7. SAME--Forfeiture--Waiver--Estoppel in Pais. Where, after a policy has become a death claim, the company continues to treat it as a subsisting claim by receipting for the original policy and accepting and retaining proofs of death without condition or objection except to call for the names of additional persons cognizant of the facts of the insured's death, and where, after full knowledge of the facts rendering the policy voidable at its election, the premium paid was retained, and no offer made at any time before or during the trial to repay it, or tender it into court, or to exercise its right to rescind, such acts amount to both waiver and estoppel in pais.

8. SAME--Proofs of Loss--Waiver of Defects. Where proofs of death were received and retained without condition or objection, except to call for the names of additional witnesses, passengers on the train at the time of insured's death, it will be held that the insurance company waived any objections thereto that might otherwise have been urged.

Error from District Court, Pittsburg County; Preslie B. Cole, Judge.

Action by Mary O'Neil against the Pacific Mutual Life Insurance Company of California. Judgment for plaintiff, and defendant brings error. Affirmed.
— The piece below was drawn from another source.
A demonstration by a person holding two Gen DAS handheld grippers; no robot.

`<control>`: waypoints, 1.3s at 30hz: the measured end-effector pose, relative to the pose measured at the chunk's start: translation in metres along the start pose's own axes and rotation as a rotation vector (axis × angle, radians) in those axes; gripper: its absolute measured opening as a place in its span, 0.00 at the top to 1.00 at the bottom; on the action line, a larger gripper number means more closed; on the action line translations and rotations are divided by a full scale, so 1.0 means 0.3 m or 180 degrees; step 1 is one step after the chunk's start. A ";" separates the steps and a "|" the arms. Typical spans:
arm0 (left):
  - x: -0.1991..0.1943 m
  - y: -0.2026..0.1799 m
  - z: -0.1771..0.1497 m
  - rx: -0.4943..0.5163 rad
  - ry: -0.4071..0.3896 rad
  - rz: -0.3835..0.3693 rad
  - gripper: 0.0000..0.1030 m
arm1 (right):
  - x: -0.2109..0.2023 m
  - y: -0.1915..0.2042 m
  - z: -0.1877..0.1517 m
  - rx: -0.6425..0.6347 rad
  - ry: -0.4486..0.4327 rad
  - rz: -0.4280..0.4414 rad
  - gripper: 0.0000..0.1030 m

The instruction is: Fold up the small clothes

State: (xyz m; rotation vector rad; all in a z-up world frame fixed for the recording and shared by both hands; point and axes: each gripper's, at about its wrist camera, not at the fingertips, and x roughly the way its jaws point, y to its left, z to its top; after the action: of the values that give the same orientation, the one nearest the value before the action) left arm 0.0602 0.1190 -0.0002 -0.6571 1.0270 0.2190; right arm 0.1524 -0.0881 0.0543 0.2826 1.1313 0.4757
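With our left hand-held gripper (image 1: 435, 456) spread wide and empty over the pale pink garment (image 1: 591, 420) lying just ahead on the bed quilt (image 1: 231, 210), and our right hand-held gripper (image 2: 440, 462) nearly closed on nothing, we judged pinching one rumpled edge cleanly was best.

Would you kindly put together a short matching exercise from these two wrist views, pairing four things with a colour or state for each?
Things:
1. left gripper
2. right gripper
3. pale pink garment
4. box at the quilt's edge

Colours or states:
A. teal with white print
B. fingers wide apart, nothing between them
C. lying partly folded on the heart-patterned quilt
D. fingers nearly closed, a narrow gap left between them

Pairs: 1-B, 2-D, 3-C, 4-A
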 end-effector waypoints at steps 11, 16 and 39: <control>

Masterson Peyton, for plaintiff in error.

James S. Arnote, for defendant in error.

SHARP, C.

¶1 The original petition in error contains 69 assignments of error, the amended petition in error four additional assignments. Authorities are cited in support of but eleven of the points urged as grounds for reversal, and some of these involve a consideration of the same question, being presented in a somewhat changed form; the brief of counsel as to the remaining questions consisting of little more than a restatement of the several assignments of error, followed by the general statement that by reason thereof the court committed error. This court has recently passed upon this identical question in Title Guaranty & Surety Co. v. Slinker, 35 Okla. 128, 153, 128 P. 696, where it was held that assignments of error presented by counsel in their brief, where unsupported by authority, would not be noticed by the court, unless it was apparent without further research that they were well taken.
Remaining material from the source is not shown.